Retype the listing exactly; omit pictures.

======

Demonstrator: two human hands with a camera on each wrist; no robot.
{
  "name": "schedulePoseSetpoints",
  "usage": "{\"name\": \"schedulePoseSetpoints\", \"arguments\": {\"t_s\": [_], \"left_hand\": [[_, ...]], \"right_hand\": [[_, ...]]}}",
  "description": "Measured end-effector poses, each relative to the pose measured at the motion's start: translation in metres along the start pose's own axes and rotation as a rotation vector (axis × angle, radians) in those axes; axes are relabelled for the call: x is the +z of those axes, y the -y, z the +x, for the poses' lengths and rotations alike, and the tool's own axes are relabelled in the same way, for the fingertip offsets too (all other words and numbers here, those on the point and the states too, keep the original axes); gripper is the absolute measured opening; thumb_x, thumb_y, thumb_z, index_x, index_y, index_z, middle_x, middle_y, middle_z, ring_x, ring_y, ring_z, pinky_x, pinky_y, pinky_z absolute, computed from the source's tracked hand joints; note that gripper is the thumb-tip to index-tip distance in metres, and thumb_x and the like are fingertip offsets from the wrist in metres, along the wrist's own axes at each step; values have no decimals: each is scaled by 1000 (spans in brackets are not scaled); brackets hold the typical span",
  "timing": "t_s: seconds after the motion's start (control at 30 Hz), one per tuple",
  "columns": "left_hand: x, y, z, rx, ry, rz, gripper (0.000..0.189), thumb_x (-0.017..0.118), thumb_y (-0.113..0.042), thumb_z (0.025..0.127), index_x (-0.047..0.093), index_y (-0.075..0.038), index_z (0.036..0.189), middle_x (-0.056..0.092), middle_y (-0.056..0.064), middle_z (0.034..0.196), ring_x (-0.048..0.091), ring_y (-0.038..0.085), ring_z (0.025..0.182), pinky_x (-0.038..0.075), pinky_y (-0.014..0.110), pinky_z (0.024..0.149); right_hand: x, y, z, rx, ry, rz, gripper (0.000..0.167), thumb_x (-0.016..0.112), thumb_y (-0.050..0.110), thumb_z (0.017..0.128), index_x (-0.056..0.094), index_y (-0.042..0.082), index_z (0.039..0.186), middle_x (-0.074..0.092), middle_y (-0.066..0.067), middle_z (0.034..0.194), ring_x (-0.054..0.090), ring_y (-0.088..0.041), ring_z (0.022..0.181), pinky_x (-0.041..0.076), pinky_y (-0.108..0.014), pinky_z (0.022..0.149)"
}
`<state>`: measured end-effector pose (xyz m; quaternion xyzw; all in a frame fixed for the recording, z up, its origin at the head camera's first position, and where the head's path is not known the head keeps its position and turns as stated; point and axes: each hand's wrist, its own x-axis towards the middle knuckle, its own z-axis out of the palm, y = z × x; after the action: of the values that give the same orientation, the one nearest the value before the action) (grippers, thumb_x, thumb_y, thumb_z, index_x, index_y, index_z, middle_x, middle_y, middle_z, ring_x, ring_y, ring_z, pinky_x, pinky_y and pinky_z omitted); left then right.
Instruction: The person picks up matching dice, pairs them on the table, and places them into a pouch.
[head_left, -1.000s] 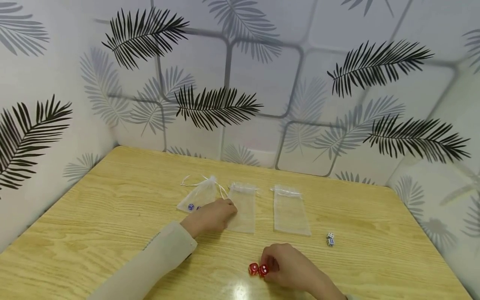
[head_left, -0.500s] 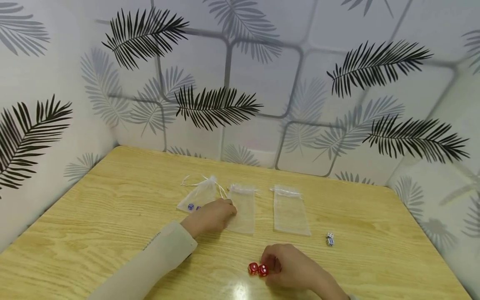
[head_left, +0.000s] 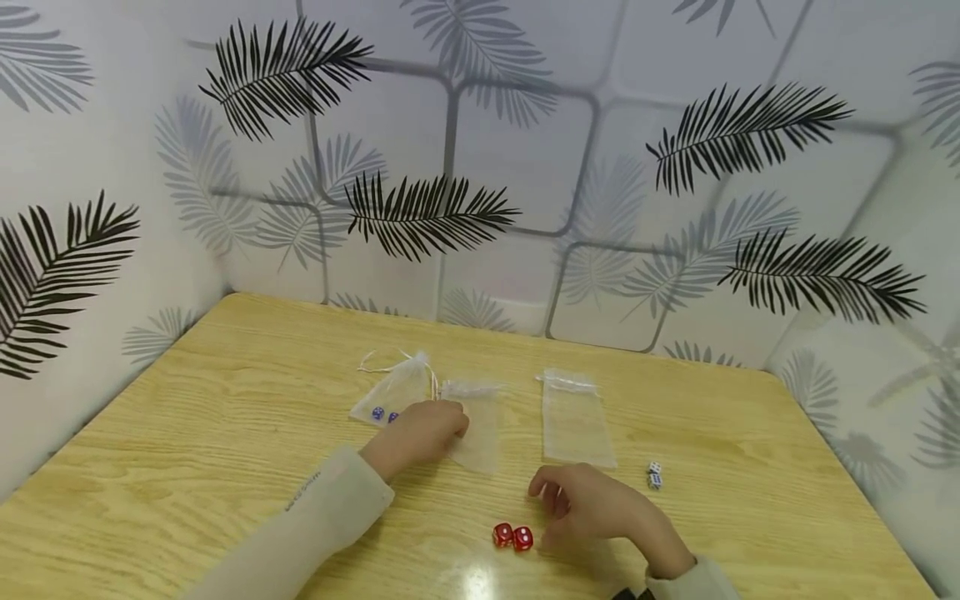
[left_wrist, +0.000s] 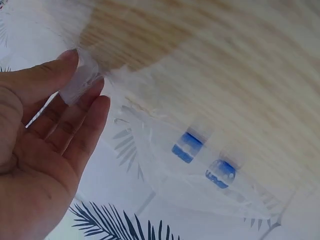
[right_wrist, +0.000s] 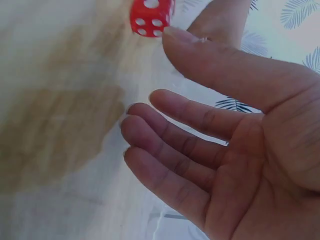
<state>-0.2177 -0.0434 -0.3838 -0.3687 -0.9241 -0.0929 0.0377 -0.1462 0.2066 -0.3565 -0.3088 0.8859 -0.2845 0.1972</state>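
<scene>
Head: left hand (head_left: 417, 437) at middle bag (head_left: 478, 427), toward back edge of table (head_left: 210, 408); red dice (head_left: 503, 535) toward near edge, right hand (head_left: 592, 504) beside; white dice (head_left: 655, 481) toward right edge.
Left wrist: hand pinches middle bag; blue dice (left_wrist: 187, 148) in leftmost bag (left_wrist: 152, 167).
Right wrist: fingers, thumb apart.

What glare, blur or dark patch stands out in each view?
Head: glare on the table lower in frame than the red dice; left wrist: blue dice smeared inside the sheer bag; right wrist: a darker, soft-edged patch on the table.
</scene>
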Motion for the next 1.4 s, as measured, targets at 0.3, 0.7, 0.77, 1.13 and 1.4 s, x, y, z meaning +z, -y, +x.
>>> {"name": "schedulePoseSetpoints", "arguments": {"t_s": [0.3, 0.7, 0.77, 1.13, 1.4], "left_hand": [[-5, -2, -4, 32, -98, 99, 42, 61, 6, 84, 36, -16, 59, 37, -6, 60, 25, 9, 59, 25, 22, 53], [-15, -9, -11, 42, -210, 133, 22, 66, 7, 82, 73, -15, 78, 68, 2, 76, 62, 13, 67, 50, 22, 60], [-15, -10, -11, 54, -235, 144, 22, 67, 6, 82, 73, -15, 79, 69, 2, 77, 65, 16, 72, 54, 24, 64], [-21, -21, -12, 103, -295, 188, 23, 71, 8, 76, 73, -14, 79, 68, -1, 77, 63, 14, 71, 53, 23, 67], [-26, -25, -13, 137, -349, 203, 19, 71, 6, 76, 74, -13, 79, 69, -2, 77, 61, 13, 68, 52, 21, 66]], "right_hand": [[-16, 2, 14, 85, -18, -1, 39, 78, 11, 76, 60, 2, 109, 63, -6, 92, 59, -18, 82, 49, -27, 70], [-30, 5, 27, 107, -128, -40, 43, 78, 14, 78, 59, -2, 113, 63, -11, 94, 61, -20, 85, 51, -31, 74], [-31, 6, 28, 116, -155, -40, 42, 77, 14, 79, 58, -2, 113, 64, -13, 96, 62, -22, 86, 52, -33, 75], [-31, 5, 36, 211, -340, 29, 39, 66, 21, 89, 56, -3, 118, 62, -14, 102, 63, -24, 91, 53, -36, 73], [-30, 5, 40, 252, -396, 87, 44, 61, 24, 93, 52, -3, 126, 59, -22, 117, 61, -32, 102, 54, -41, 80]]}}
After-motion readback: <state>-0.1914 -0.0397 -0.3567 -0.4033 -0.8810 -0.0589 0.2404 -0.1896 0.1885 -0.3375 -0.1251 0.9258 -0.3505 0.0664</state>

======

■ ANSWER SPACE ■
Demonstrator: two human hands with a camera on each wrist; no robot.
{
  "name": "schedulePoseSetpoints",
  "usage": "{\"name\": \"schedulePoseSetpoints\", \"arguments\": {\"t_s\": [_], \"left_hand\": [[_, ...]], \"right_hand\": [[_, ...]]}}",
  "description": "Measured end-effector poses, each relative to the pose measured at the motion's start: translation in metres along the start pose's own axes and rotation as a rotation vector (axis × angle, radians) in those axes; axes are relabelled for the call: x is the +z of those axes, y the -y, z the +x, for the poses' lengths and rotations alike, and the tool's own axes are relabelled in the same way, for the fingertip offsets too (all other words and numbers here, those on the point and the states too, keep the original axes); gripper is the absolute measured opening; thumb_x, thumb_y, thumb_z, index_x, index_y, index_z, middle_x, middle_y, middle_z, ring_x, ring_y, ring_z, pinky_x, pinky_y, pinky_z absolute, computed from the source's tracked hand joints; note that gripper is the thumb-tip to index-tip distance in metres, and thumb_x and the like are fingertip offsets from the wrist in metres, along the wrist's own axes at each step; values have no decimals: each is scaled by 1000 (spans in brackets are not scaled); brackets hold the typical span",
  "timing": "t_s: seconds after the motion's start (control at 30 Hz), one per tuple",
  "columns": "left_hand: x, y, z, rx, ry, rz, gripper (0.000..0.189), thumb_x (-0.017..0.118), thumb_y (-0.113..0.042), thumb_z (0.025..0.127), index_x (-0.047..0.093), index_y (-0.075..0.038), index_z (0.036..0.189), middle_x (-0.056..0.092), middle_y (-0.056..0.064), middle_z (0.034..0.196), ring_x (-0.048..0.091), ring_y (-0.038..0.085), ring_z (0.025..0.182), pinky_x (-0.038..0.075), pinky_y (-0.014..0.110), pinky_z (0.024..0.149); right_hand: x, y, z, rx, ry, rz, gripper (0.000..0.167), thumb_x (-0.016..0.112), thumb_y (-0.050..0.110), thumb_z (0.017..0.128), index_x (-0.056..0.094), index_y (-0.042..0.082), index_z (0.039..0.186), middle_x (-0.074..0.092), middle_y (-0.066..0.067), middle_z (0.034..0.194), ring_x (-0.054..0.090), ring_y (-0.088..0.041), ring_z (0.022..0.181), pinky_x (-0.041..0.076), pinky_y (-0.108..0.014), pinky_z (0.022..0.149)"
}
`<state>`: measured end-effector pose (xyz m; quaternion xyzw; all in a frame fixed for the recording, z up, its origin at the head camera's first position, and where the head's path is not known the head keeps its position and turns as stated; point and axes: each hand's wrist, its own x-axis towards the middle knuckle, its own z-axis out of the palm, y = z × x; after the action: of the values that give the same orientation, the one nearest the value before the action) (grippers, thumb_x, thumb_y, thumb_z, index_x, index_y, index_z, middle_x, middle_y, middle_z, ring_x, ring_y, ring_z, pinky_x, pinky_y and pinky_z omitted); left then right.
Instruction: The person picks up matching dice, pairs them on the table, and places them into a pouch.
[head_left, -1.000s] 
[head_left, -0.500s] 
[head_left, +0.000s] 
[left_wrist, +0.000s] 
[right_wrist, +0.000s] 
<state>-0.2177 -0.0434 -0.3838 -0.3687 -0.9241 -0.0929 0.0377 -0.1462 0.2066 -0.3565 -0.3088 0.8859 -0.2845 0.1972</state>
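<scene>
Head: left hand (head_left: 417, 437) at middle bag (head_left: 478, 427), toward back edge of table (head_left: 210, 408); red dice (head_left: 503, 535) toward near edge, right hand (head_left: 592, 504) beside; white dice (head_left: 655, 481) toward right edge.
Left wrist: hand pinches middle bag; blue dice (left_wrist: 187, 148) in leftmost bag (left_wrist: 152, 167).
Right wrist: fingers, thumb apart.

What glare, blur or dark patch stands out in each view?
Head: glare on the table lower in frame than the red dice; left wrist: blue dice smeared inside the sheer bag; right wrist: a darker, soft-edged patch on the table.
</scene>
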Motion for the next 1.4 s, as measured, targets at 0.3, 0.7, 0.77, 1.13 and 1.4 s, x, y, z meaning +z, -y, +x.
>>> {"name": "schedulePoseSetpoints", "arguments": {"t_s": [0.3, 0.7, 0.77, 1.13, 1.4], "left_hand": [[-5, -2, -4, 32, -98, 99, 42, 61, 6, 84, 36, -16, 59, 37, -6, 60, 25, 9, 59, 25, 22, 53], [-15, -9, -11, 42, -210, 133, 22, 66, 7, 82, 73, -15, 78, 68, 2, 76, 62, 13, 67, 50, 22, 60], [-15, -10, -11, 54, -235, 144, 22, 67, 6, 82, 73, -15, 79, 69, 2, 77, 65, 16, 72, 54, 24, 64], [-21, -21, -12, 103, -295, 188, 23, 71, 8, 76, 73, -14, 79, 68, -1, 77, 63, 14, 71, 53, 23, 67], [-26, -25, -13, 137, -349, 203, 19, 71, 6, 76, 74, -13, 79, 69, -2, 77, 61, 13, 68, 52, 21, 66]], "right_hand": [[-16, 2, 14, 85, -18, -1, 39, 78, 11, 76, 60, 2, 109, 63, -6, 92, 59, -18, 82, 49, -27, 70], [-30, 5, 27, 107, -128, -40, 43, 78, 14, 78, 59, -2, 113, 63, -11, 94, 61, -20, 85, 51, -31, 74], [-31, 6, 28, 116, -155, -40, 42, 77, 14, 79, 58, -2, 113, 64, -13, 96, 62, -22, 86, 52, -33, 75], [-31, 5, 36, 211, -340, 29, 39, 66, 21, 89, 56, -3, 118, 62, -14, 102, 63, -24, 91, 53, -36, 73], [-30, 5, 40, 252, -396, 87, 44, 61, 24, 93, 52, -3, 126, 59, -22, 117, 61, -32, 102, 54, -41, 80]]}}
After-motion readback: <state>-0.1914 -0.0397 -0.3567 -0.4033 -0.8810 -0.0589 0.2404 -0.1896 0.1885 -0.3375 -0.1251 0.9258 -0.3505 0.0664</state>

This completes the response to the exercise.